[Date Prev][Date Next][Thread Prev][Thread Next][Date Index][Thread Index]

Re: About importance of "phase" in sound recognition

Hi Kevin,

thanks for the reply. the phase definition that I'm talking about is more of the third definition of yours. I'm exactly talking about what is called  "in-sensitivity to phase". I'm talking about the phase information that is discarded in the process of MFCC feature extraction and it has been proven to be succesfull feature set for speech recognition. The "insensitivity to phase" that implicitly implies that if you change the order (precedence) of travelling waves in each cochlear channel among each other, it will not affect the perception and you can add random phases to different channels without affecting the perception(?).

Now this was on one hand. On the other hand, couple of years ago there was a publication by a mathematician (pete-cassaza) that kind of reinforced the argument of phase insensitivety of speech recognition, but this time mathematically; very briefly stating that if you have a redundant set of magnitude coeeficients, then phase doesnt matter at all, and as they say in the paper this mathematically confirms the belief in the speech recognition community over the years about phase insensitivity, ...

And also there are some papers on the opposition side as well. This basically is the source of my confusion.


On Tue, Oct 5, 2010 at 6:30 PM, Kevin Austin <kevin.austin@xxxxxxxxxxxx> wrote:

In my experience, this word is used to refer to three (or more) different things, one of the acoustical and the other to HRTF and time delays between the ears. IN my classes this has been the area of greatest confusion. A third is about the phase of partial in a signal.

[1] A source sends a signal. It has one reflection that delays it by 5 ms, putting it out of phase with the original. The (combined) signal arrives at my ear with a 5 ms delay mixed with the original signal.
But maybe time delay and phase shift are not always considered to be the same thing.

[2] A 1 kHz signal appears at 45° to my left. It arrives at my two ears at different times. The phase of the signal is different, but only in my head. [interaural time difference]

[3] Build a square wave from its partials. Rebuild it shifting the phase of each successive partial by 35°. My reading said that these two signals will sound the same as the ear is "insensitive to phase". They don't sound the same to me.


Which aspect of phase are you asking about?

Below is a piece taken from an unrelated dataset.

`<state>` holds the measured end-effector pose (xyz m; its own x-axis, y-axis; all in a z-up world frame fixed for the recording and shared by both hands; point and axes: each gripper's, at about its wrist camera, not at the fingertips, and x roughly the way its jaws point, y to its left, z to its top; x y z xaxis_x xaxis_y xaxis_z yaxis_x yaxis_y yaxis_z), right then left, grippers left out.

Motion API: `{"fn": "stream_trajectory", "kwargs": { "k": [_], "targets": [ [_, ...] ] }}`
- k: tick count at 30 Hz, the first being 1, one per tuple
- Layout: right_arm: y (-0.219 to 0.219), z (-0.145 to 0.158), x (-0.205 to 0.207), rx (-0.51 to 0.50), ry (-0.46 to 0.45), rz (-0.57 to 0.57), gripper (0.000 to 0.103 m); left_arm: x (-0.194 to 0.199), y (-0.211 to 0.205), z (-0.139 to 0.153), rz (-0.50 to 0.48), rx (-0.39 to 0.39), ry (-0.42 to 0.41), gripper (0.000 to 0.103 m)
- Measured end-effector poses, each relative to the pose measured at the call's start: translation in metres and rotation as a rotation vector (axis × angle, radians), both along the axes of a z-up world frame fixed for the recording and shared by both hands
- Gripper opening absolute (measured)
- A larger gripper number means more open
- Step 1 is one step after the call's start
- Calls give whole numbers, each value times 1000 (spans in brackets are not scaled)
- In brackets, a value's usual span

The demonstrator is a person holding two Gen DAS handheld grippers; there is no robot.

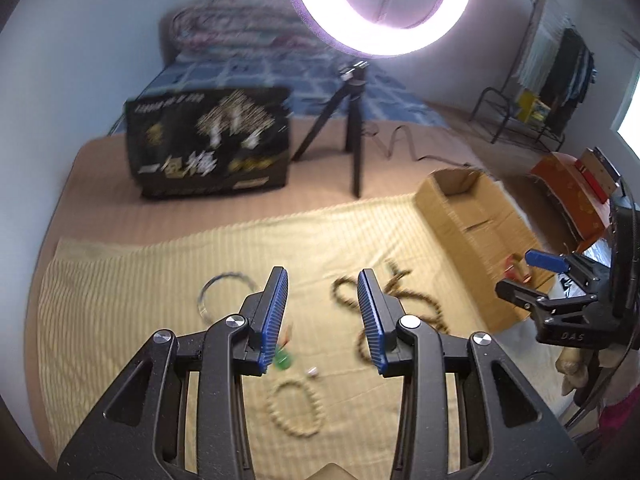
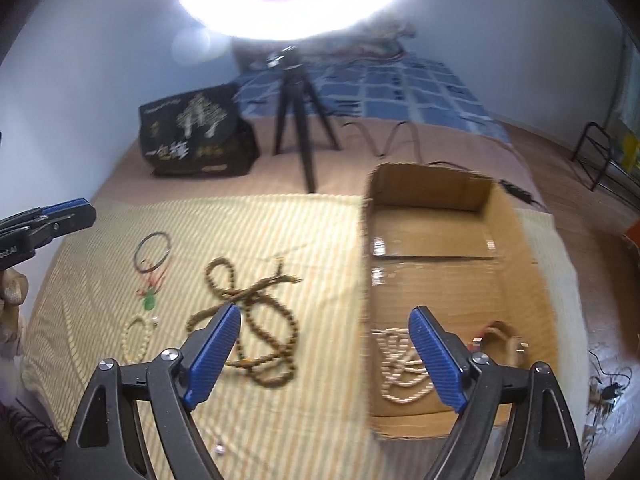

On 2010, Oct 5, at 11:23 AM, emad burke wrote:

> Dear List,
> I've been confused about the role of "phase" information of the sound (eg speech) signal in speech recognition and more generally human's perception of audio signals. I've been reading conflicting arguments and publications regarding the extent of importance of phase information. if there is a border between short and long-term phase information that clarifies this extent of importance, can anybody please introduce me any convincing reference in that respect. In summary I just want to know what is the consensus in the community about phase role in speech recognition, of course if there is any at all.
> Best
> Emad